[Stored items]
********

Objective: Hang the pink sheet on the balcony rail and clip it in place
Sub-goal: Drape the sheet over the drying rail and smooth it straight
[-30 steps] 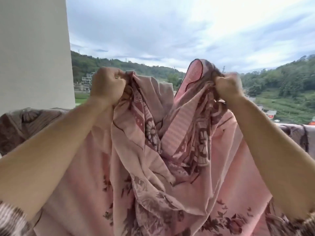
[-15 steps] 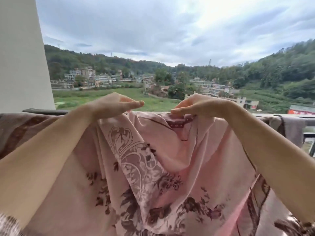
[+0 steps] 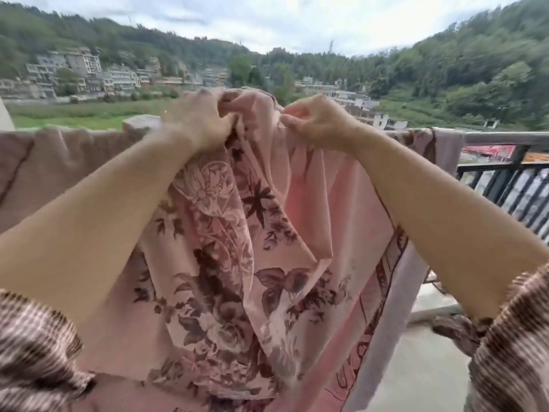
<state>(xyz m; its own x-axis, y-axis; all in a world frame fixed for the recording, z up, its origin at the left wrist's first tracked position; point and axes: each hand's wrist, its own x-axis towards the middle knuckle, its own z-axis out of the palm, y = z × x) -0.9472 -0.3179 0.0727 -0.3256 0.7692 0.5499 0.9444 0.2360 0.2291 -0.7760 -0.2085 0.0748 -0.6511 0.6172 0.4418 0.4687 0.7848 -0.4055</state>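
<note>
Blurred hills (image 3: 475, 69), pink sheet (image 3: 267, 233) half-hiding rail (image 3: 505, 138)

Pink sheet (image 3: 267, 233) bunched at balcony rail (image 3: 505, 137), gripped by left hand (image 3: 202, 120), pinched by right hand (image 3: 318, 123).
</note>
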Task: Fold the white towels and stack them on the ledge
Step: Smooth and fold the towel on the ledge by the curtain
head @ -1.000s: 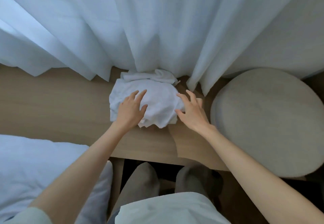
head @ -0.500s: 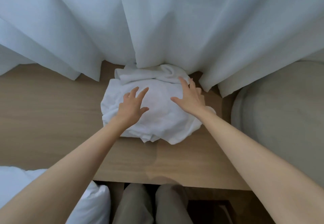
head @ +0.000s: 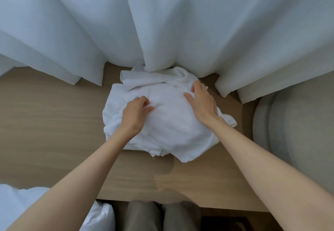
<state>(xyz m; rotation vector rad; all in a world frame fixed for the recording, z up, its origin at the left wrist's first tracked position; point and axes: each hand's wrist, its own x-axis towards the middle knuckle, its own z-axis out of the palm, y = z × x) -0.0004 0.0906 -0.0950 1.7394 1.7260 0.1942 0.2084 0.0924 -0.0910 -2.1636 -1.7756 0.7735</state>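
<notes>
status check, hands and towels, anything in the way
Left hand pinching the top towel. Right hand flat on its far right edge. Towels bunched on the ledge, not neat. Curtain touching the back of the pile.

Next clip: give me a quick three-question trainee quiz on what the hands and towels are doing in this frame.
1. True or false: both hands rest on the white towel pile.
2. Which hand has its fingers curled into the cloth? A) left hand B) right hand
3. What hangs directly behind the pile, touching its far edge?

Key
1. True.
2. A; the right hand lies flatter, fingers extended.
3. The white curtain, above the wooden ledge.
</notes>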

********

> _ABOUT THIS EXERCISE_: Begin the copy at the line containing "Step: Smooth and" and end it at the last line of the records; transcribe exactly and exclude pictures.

> _YOUR SOLUTION_:
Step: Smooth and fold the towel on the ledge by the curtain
head @ -1.000s: 
head @ -0.500s: 
head @ +0.000s: 
<state>(xyz m; rotation vector rad; all in a world frame fixed for the recording, z up, its origin at the left wrist's first tracked position; point and axes: each hand's wrist, its own x-axis towards the middle knuckle, its own z-axis out of the palm, y = z × x) -0.0004 0.0906 -0.0950 1.7394 1.7260 0.1942 0.2084 0.0924 -0.0910 -2.1636 -1.7756 0.7735</state>
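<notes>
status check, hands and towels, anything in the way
Left hand pinching the top towel. Right hand flat on its far right edge. Towels bunched on the ledge, not neat. Curtain touching the back of the pile.

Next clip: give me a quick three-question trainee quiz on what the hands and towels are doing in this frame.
1. True or false: both hands rest on the white towel pile.
2. Which hand has its fingers curled into the cloth? A) left hand B) right hand
3. What hangs directly behind the pile, touching its far edge?

Key
1. True.
2. A; the right hand lies flatter, fingers extended.
3. The white curtain, above the wooden ledge.
</notes>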

What has been written completes the answer.